The VAE Objective Is the ELBO with a Continuous Latent Encoder

Claim

Let $p_\theta(x, z) = p_\theta(x \mid z) p(z)$ be a latent-variable generative model with continuous latent $z$, and let $q_\phi(z \mid x)$ be an amortized variational encoder. Then

\[ \log p_\theta(x) \geq \mathbb{E}_{q_\phi(z \mid x)}\!\left[\log p_\theta(x \mid z)\right] - \mathrm{KL}\!\left(q_\phi(z \mid x) \,\|\, p(z)\right) =: \mathcal{L}_{\text{VAE}}(\theta, \phi; x). \tag{$\star$} \]

This is the variational autoencoder objective — the reconstruction term minus the KL regularizer (Kingma and Welling 2013). Equation $(\star)$ is the ELBO specialized to the choice of encoder, written in the form that exposes its two interpretable pieces.

Derivation

Start from the ELBO with $q = q_\phi(\cdot \mid x)$ (proof):

\[ \log p_\theta(x) \geq \mathbb{E}_{q_\phi(z \mid x)}\!\left[\log p_\theta(x, z) - \log q_\phi(z \mid x)\right]. \]

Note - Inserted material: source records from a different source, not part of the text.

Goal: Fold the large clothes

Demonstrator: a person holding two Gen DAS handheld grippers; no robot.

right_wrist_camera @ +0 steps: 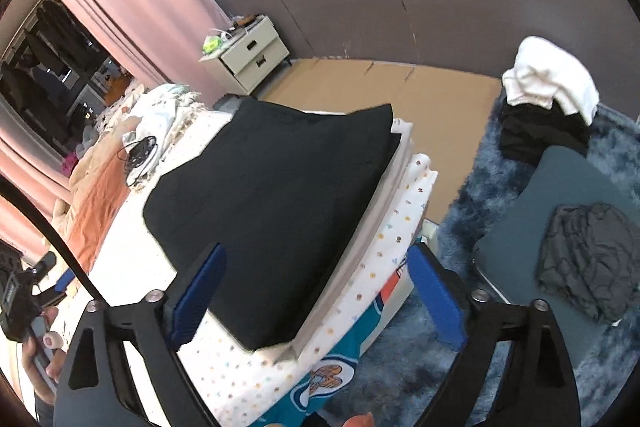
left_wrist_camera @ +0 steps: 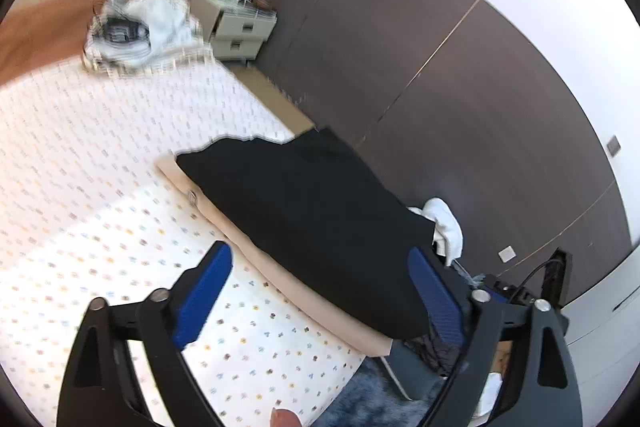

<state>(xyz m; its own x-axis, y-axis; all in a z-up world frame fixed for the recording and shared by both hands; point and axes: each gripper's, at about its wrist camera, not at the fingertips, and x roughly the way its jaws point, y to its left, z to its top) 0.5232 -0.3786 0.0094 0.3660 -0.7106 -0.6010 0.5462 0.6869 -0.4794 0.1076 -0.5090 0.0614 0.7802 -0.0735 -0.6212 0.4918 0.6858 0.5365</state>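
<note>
A folded black garment (left_wrist_camera: pixel 304 211) lies on top of a folded beige garment (left_wrist_camera: pixel 280 279) on the bed with the dotted white sheet (left_wrist_camera: pixel 100 167). It also shows in the right wrist view (right_wrist_camera: pixel 272 203), with the beige layer (right_wrist_camera: pixel 360 251) under it. My left gripper (left_wrist_camera: pixel 320 291) is open and empty, above the near end of the stack. My right gripper (right_wrist_camera: pixel 316 291) is open and empty, above the stack's near corner at the bed edge.
A pile of crumpled clothes (left_wrist_camera: pixel 140 19) lies at the far end of the bed. A bedside cabinet (right_wrist_camera: pixel 252 51) stands by the wall. A chair (right_wrist_camera: pixel 560 227) with a grey garment (right_wrist_camera: pixel 588 263) and a white and black clothes pile (right_wrist_camera: pixel 548 99) stand on the blue rug.
</note>
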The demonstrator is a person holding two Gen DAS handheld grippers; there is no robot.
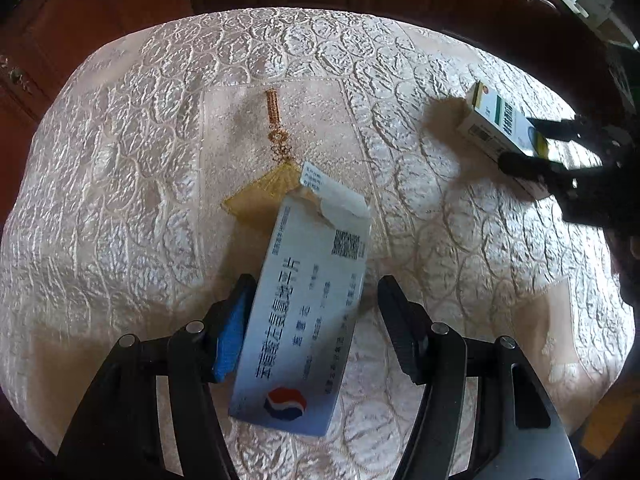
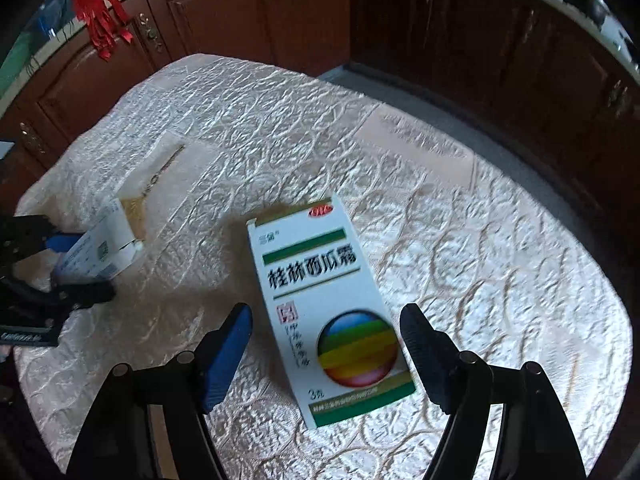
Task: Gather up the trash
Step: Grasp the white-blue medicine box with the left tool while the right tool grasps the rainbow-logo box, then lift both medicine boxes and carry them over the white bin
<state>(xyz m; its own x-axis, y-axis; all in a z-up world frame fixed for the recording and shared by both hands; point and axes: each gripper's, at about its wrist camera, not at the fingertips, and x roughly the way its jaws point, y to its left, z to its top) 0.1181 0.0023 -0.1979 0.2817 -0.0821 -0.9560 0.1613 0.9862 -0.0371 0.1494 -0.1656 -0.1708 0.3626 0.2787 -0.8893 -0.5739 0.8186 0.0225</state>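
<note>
A pale blue medicine box (image 1: 304,312) with a torn end flap lies on the cream quilted tablecloth (image 1: 120,200) between the fingers of my left gripper (image 1: 316,300). The jaws are open; the left blue pad touches the box, the right finger stands apart. A white and green medicine box (image 2: 328,312) with a rainbow ball lies between the fingers of my right gripper (image 2: 326,328), which is open with gaps on both sides. The right gripper (image 1: 524,144) and its box (image 1: 500,124) show at the right in the left wrist view; the left gripper (image 2: 80,264) with the blue box (image 2: 100,248) shows at the left in the right wrist view.
The table is round, with a gold embroidered tassel motif (image 1: 276,152) near the middle. Dark red wooden cabinets (image 2: 240,20) stand close behind the table. A red tassel ornament (image 2: 100,16) hangs on a cabinet door. Grey floor (image 2: 440,112) lies past the table's far edge.
</note>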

Factor the joint as $p_\theta(x, z) = p_\theta(x \mid z) p(z)$:

\[ \log p_\theta(x, z) = \log p_\theta(x \mid z) + \log p(z). \]

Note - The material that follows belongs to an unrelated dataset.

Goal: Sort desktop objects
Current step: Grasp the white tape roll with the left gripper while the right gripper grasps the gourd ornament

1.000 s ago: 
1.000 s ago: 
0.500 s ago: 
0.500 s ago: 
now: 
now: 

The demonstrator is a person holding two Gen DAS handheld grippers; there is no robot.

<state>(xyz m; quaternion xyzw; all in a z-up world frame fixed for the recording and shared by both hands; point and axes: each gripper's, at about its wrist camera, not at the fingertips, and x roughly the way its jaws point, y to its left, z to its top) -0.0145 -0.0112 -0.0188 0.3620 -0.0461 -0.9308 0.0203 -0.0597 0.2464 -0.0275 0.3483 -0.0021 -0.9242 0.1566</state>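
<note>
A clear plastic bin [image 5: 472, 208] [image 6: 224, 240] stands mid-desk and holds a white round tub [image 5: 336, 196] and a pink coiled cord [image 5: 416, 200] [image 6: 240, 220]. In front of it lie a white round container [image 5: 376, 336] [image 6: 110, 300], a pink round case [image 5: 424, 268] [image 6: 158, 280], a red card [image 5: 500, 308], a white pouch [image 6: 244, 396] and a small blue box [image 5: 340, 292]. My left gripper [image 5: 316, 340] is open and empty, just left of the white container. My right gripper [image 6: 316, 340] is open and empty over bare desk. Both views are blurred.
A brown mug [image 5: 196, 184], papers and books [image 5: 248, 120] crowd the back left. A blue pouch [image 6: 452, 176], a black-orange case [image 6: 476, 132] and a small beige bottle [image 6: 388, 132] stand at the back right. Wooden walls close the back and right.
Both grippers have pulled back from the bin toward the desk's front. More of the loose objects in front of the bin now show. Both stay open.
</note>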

Substitute and split the expectation:

\[ \mathbb{E}_{q_\phi}\!\left[\log p_\theta(x, z) - \log q_\phi(z \mid x)\right] = \mathbb{E}_{q_\phi}\!\left[\log p_\theta(x \mid z)\right] + \mathbb{E}_{q_\phi}\!\left[\log p(z) - \log q_\phi(z \mid x)\right]. \]

The second expectation is $-\mathrm{KL}(q_\phi(z \mid x) \,\|\, p(z))$ by definition. So

\[ \log p_\theta(x) \geq \mathbb{E}_{q_\phi(z \mid x)}\!\left[\log p_\theta(x \mid z)\right] - \mathrm{KL}\!\left(q_\phi(z \mid x) \,\|\, p(z)\right). \quad \square \]

What Each Term Means

$\mathbb{E}_{q_\phi}[\log p_\theta(x \mid z)]$ — reconstruction. Sample a code $z$ from the encoder, decode it, and evaluate the log-likelihood of the original $x$. For Gaussian likelihood with fixed variance this reduces to negative MSE up to constants; for Bernoulli likelihood this is negative cross-entropy per pixel.
$\mathrm{KL}(q_\phi(z \mid x) \,\|\, p(z))$ — regularization. Pulls the encoder toward the prior. This is what prevents the encoder from making each $q_\phi(\cdot \mid x)$ a different delta function (which would maximize reconstruction but destroy the generative structure).

Why This Decomposition Matters

The split $(\star)$ is more than algebraic convenience: each piece is independently estimable and differentiable.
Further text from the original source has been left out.